These branches would merge in a node presenting the XOR operation
which adds the encrypted counter to the loaded data, according to
the counter mode specification. In some implementations, the
dependencies logic of the scheduler may also identify a plurality
of load and store .mu.ops coming from the cryptographic-based
instructions, the associated data of which need to be encrypted or
decrypted with the same counter value and key stream. For these
.mu.ops, the dependencies logic may schedule the computation of the
key stream only once and represent it as a single node in the
dependencies graph.
[0034] At 308, encryption or decryption timings are added to an
acyclic graph that expresses .mu.op dependencies. This operation
may correspond to operation 108 of the process 100, whereby the
acyclic graph is annotated by timing logic of a scheduler.
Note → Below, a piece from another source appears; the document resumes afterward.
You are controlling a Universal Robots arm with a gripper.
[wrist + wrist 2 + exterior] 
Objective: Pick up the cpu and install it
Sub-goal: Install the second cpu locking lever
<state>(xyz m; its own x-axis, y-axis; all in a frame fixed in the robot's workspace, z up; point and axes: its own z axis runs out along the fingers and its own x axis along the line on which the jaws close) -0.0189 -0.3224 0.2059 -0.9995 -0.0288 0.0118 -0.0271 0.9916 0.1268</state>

In some
embodiments, the timings are otherwise implicitly taken into
account by the scheduler. At 310, the encryption-based .mu.ops are
scheduled to execute in parallel with independent .mu.ops (e.g.,
those not originating from the cryptographic-based instructions
accessed at 302). This operation may correspond to operation 110 of
the process 100, whereby the maximal scheduling is performed by
scheduling logic of the scheduler. For instance, the scheduling
logic that assigns .mu.ops to functional units may ensure that data
block and pointer encryption/decryption tasks are scheduled to be
executed in parallel with other independent .mu.ops.
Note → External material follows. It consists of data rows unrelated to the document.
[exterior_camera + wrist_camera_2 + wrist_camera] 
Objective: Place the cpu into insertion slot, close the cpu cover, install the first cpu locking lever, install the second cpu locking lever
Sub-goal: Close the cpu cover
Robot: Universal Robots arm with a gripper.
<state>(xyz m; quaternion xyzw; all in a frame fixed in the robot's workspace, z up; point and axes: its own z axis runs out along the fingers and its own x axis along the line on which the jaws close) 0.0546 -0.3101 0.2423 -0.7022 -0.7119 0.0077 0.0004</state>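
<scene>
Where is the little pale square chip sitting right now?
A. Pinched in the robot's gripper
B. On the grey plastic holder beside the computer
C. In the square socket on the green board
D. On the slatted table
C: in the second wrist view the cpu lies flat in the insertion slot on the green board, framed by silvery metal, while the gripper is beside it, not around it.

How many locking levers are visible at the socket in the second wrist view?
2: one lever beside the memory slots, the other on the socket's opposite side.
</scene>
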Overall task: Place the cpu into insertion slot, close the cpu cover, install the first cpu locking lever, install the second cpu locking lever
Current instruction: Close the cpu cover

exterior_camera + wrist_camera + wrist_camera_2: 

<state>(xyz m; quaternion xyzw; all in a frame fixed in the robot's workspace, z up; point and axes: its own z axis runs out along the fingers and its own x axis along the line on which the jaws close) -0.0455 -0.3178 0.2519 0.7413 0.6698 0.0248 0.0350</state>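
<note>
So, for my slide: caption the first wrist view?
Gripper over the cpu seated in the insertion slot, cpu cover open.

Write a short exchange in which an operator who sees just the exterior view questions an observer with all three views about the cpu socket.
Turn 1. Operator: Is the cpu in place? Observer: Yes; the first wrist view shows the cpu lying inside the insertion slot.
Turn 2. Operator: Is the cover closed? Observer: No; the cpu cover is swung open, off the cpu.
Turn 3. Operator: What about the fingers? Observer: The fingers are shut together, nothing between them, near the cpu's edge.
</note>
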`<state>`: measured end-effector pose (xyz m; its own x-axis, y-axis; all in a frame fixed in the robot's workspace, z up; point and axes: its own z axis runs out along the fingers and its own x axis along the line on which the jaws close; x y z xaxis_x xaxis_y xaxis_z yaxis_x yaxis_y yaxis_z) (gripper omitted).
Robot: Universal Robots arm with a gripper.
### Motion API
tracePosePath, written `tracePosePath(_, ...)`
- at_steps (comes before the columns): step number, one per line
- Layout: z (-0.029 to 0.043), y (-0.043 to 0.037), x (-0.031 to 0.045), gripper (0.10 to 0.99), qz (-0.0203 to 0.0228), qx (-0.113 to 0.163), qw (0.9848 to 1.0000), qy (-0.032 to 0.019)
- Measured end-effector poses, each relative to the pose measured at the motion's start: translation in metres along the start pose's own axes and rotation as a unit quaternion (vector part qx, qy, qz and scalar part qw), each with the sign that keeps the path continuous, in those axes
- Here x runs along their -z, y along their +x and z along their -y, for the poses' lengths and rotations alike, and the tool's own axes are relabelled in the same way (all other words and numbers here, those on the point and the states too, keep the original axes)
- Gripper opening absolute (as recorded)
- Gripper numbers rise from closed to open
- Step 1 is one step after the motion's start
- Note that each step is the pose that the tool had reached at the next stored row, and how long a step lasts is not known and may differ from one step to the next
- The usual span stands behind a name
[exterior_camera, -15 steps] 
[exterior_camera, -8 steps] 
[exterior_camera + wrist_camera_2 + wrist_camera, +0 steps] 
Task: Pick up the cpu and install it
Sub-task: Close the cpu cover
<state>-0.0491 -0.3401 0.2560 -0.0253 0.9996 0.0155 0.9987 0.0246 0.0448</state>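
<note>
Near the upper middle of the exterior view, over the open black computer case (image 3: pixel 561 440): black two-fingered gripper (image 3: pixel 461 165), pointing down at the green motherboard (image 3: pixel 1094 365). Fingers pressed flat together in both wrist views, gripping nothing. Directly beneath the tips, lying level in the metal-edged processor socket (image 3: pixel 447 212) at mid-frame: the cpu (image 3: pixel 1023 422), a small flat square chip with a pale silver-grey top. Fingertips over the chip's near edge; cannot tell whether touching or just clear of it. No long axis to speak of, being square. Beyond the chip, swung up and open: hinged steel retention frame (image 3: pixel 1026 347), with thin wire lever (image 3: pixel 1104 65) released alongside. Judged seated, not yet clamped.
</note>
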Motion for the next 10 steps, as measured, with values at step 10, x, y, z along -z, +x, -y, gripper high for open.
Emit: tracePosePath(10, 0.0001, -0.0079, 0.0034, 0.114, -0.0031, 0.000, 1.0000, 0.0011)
[0035] The above descriptions have described how an
out-of-order-execution scheduler may support the execution of
cryptographic-based instructions in cryptographic computing
implementations. The following examples describe certain
embodiments wherein the functional units of a core support the
execution of the microoperations as discussed above. In some of the
example embodiments described below, the encryption and decryption
of data is done in the load and store buffers, respectively, of a
processor core microarchitecture.
[0036] FIGS. 4A-4B are diagrams of an example data decryption
process in a cryptographic computing system. In particular, FIG. 4A
shows an example system 400 for implementing the example process
450 of FIG. 4B. In certain embodiments, the system 400 is
implemented entirely within a processor as part of a cryptographic
computing system. The system 400 may, in certain embodiments, be
executed in response to a plurality of .mu.ops issued by an
out-of-order scheduler implementing the process 200 of FIG. 2.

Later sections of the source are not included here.